Lingling Aftermath Severe
Amid rising fear of disease, workers dug mass graves and rescue workers dug up bodies beneath mud, boulders and disintegrated homes Friday on a resort island swamped by tropical storm Lingling.
As the devastated town of Mahinog ran out of embalming fluid to preserve the dead, a backhoe dug a massive hole in the town cemetery and workers buried 15 people in plain plywood coffins. Twenty coffin makers worked around the clock as bodies piled up.
The death toll rose to at least 135 Friday after rescue workers found the bodies of eight of 14 men trapped Thursday when the side of an open pit mine collapsed at a defunct copper mine.
The vast majority of the fatalities have been in Mahinog on the resort island of Camuigin. Workers, often guided by the smell of decomposing bodies, searched the remains of disintegrated houses Friday for some of the nearly 300 missing.

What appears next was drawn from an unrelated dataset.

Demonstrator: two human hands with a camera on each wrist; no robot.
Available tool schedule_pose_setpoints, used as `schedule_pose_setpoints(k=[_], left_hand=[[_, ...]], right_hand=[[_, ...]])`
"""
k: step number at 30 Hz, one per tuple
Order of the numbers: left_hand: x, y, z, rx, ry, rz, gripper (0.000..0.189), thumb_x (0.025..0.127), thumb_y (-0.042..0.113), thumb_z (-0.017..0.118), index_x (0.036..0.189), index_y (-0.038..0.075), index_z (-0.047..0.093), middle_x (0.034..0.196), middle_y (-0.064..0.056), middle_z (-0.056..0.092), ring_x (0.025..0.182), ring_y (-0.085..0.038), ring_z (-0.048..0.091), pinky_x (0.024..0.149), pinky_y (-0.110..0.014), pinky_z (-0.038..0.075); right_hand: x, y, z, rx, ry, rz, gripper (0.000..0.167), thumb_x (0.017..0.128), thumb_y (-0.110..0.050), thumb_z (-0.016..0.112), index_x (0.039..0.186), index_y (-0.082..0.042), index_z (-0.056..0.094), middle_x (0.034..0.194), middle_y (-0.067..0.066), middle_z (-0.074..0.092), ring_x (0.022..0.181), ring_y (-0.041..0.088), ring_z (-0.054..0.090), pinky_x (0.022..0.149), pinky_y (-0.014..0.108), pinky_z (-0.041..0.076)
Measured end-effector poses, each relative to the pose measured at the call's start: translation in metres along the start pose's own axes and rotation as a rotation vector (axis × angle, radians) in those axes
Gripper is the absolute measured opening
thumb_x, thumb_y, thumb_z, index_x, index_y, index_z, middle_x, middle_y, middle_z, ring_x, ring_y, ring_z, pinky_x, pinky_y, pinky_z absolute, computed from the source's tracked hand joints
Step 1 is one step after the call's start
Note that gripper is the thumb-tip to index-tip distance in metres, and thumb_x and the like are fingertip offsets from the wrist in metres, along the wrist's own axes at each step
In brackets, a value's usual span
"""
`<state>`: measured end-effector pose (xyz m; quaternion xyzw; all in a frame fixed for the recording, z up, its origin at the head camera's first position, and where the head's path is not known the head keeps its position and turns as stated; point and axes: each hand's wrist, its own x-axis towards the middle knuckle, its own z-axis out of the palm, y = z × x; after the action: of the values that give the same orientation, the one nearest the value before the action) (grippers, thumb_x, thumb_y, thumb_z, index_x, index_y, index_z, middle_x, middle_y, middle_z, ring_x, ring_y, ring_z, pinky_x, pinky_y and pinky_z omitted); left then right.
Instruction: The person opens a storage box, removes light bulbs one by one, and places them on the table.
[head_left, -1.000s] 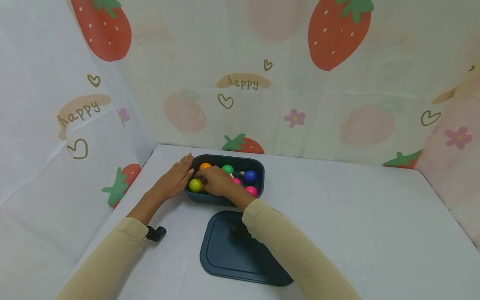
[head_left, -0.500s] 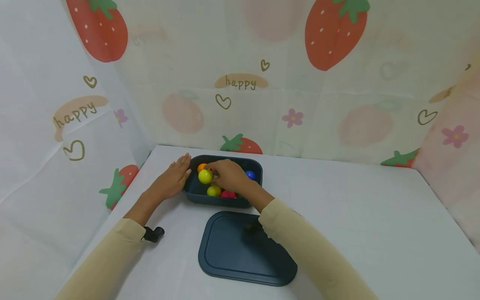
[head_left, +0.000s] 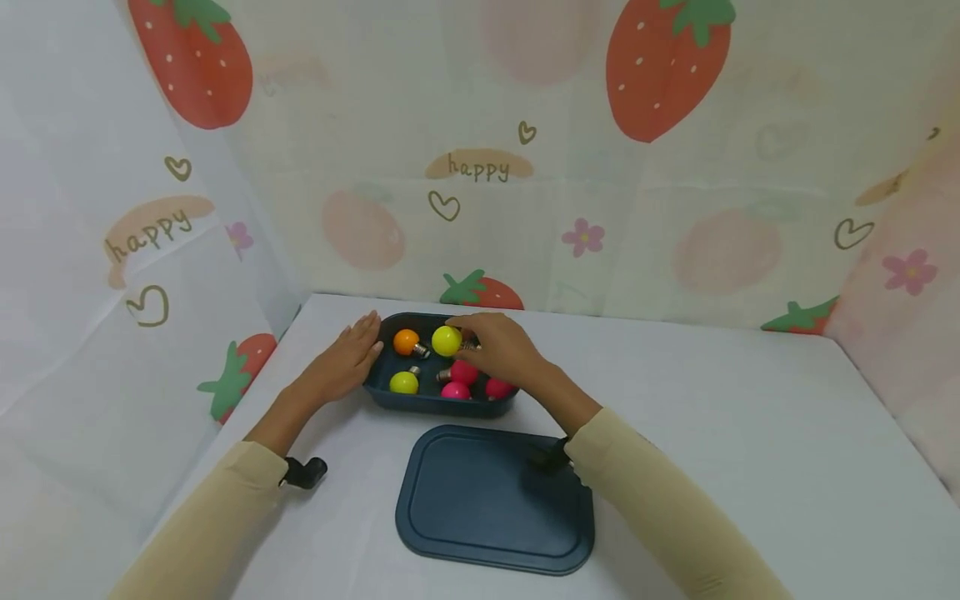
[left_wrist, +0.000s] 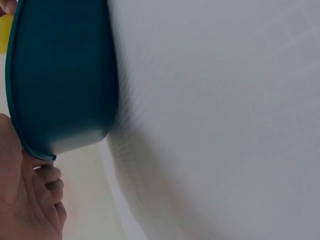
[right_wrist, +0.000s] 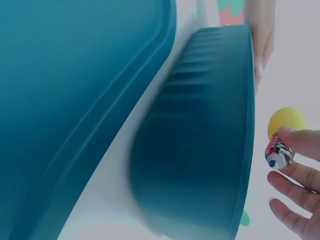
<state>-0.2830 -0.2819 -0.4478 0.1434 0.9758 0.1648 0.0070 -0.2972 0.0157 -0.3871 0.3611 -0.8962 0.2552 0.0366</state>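
Note:
My right hand [head_left: 504,348] pinches a yellow light bulb [head_left: 446,341] by its metal screw base, over the dark blue box [head_left: 442,406]. In the right wrist view the bulb [right_wrist: 287,122] shows above the rim, held between thumb and fingers. My left hand [head_left: 347,358] rests against the left end of the box, fingers straight. Inside lie an orange bulb [head_left: 407,342], a yellow-green bulb [head_left: 403,382] and several pink bulbs [head_left: 463,372]. The box's back right part is hidden behind my right hand.
A dark blue lid [head_left: 495,508] lies flat on the white table [head_left: 750,433], in front of the box. Behind the table hangs a strawberry-printed cloth [head_left: 660,200]. Black wrist cameras [head_left: 305,472] sit under both wrists.
My right hand has picked a yellow bulb up from the left part of the box and carried it rightward. The bulbs inside have shifted. The left hand stays at the box's end.

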Motion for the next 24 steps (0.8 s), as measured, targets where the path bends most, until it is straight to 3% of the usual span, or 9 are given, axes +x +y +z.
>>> schedule_pose_setpoints(k=[12, 24], left_hand=[[-0.003, 0.006, -0.002, 0.007, -0.010, 0.023, 0.061, 0.112, 0.027, 0.033, 0.158, -0.009, 0.014, 0.167, -0.023, 0.011, 0.155, -0.038, 0.009, 0.123, -0.055, 0.007], [-0.001, 0.007, 0.000, 0.017, -0.016, 0.013, 0.061, 0.112, 0.027, 0.033, 0.158, -0.008, 0.013, 0.168, -0.022, 0.008, 0.155, -0.037, 0.007, 0.124, -0.054, 0.006]], right_hand=[[-0.036, 0.009, -0.019, -0.050, 0.064, -0.004, 0.049, 0.089, -0.018, 0.081, 0.135, -0.007, 0.065, 0.119, 0.007, 0.072, 0.105, 0.026, 0.067, 0.093, 0.040, 0.055], [-0.063, 0.030, -0.035, -0.057, 0.157, 0.096, 0.049, 0.089, -0.020, 0.081, 0.134, -0.009, 0.066, 0.108, 0.006, 0.074, 0.097, 0.022, 0.066, 0.084, 0.040, 0.056]])
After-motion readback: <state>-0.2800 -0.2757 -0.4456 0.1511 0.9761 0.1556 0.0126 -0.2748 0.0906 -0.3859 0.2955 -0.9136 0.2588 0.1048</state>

More than 130 were also injured and more than 650 homes were destroyed or damaged on the island of 75,000 inhabitants, said Camiguin Gov. Pedro Romualdo.
Romualdo called for donations of body bags, rice and blankets.
The Mahinog municipal health officer, Dr. Juanita Llacuna, said the dead must be buried immediately to prevent disease because they are decomposing swiftly.
On Thursday, Lingling battered the Philippines for a second day, sinking a cargo ship and virtually shutting down everything in its path with drenching rain as it crawled across the sprawling archipelago.
Nineteen Filipino crewmen on a cargo ship went missing in stormy seas off the northwestern Philippines. There was no word on survivors as the poor weather hampered rescue efforts.
Lingling, a Chinese pet name for a young girl, intensified slightly as it blew farther away from the Philippines, carrying sustained winds of 110 kilometers (68 miles) per hour and gusts of up to 140 kph (87 mph).
It was located about 330 kilometers (205 miles) west northwest of Coron island in the extreme western province of Palawan around 5 p.m. (0900 GMT) and moving west at 13 kph (8 mph) toward Vietnam, weather officials said.
Weather forecaster Leonilo Millanes said the storm is expected to become a typhoon with sustained winds of at least 119 kph (74 mph) within 24 hours as it gains more energy over open waters.
In Mahinog, urgent requests went out for chain saws to cut through trees and other debris, and for anyone with a shovel to help dig through tons of mud.
But the devastation was so complete only five of 200 houses were still standing in Hubangon, one of the villages that make up Mahinog that it was hard to tell where most homes had stood.
Fast-moving flood waters bearing boulders cascaded from hills around Hibok-Hibok, one of seven volcanoes on the island, into mountain villages in Mahinog and riverside communities in Catarman as most people were still sleeping Wednesday.
Camiguin, famed for its beach resorts that escaped serious damage, normally misses out on the worst from te typhoon season that batters the Southeast Asian nation every year because most storms track to the north. The storm was the biggest calamity to hit Camiguin since 1951, when Hibok-Hibok volcano erupted, killing 500 people.
Flooding hit other parts of the Philippines. Eight people died in Negros Occidental province, where about 40,000 people were evacuated and officials declared a state of calamity. The storm knocked out electricity and flooded many parts of central Leyte, Samar and Bacolod provinces.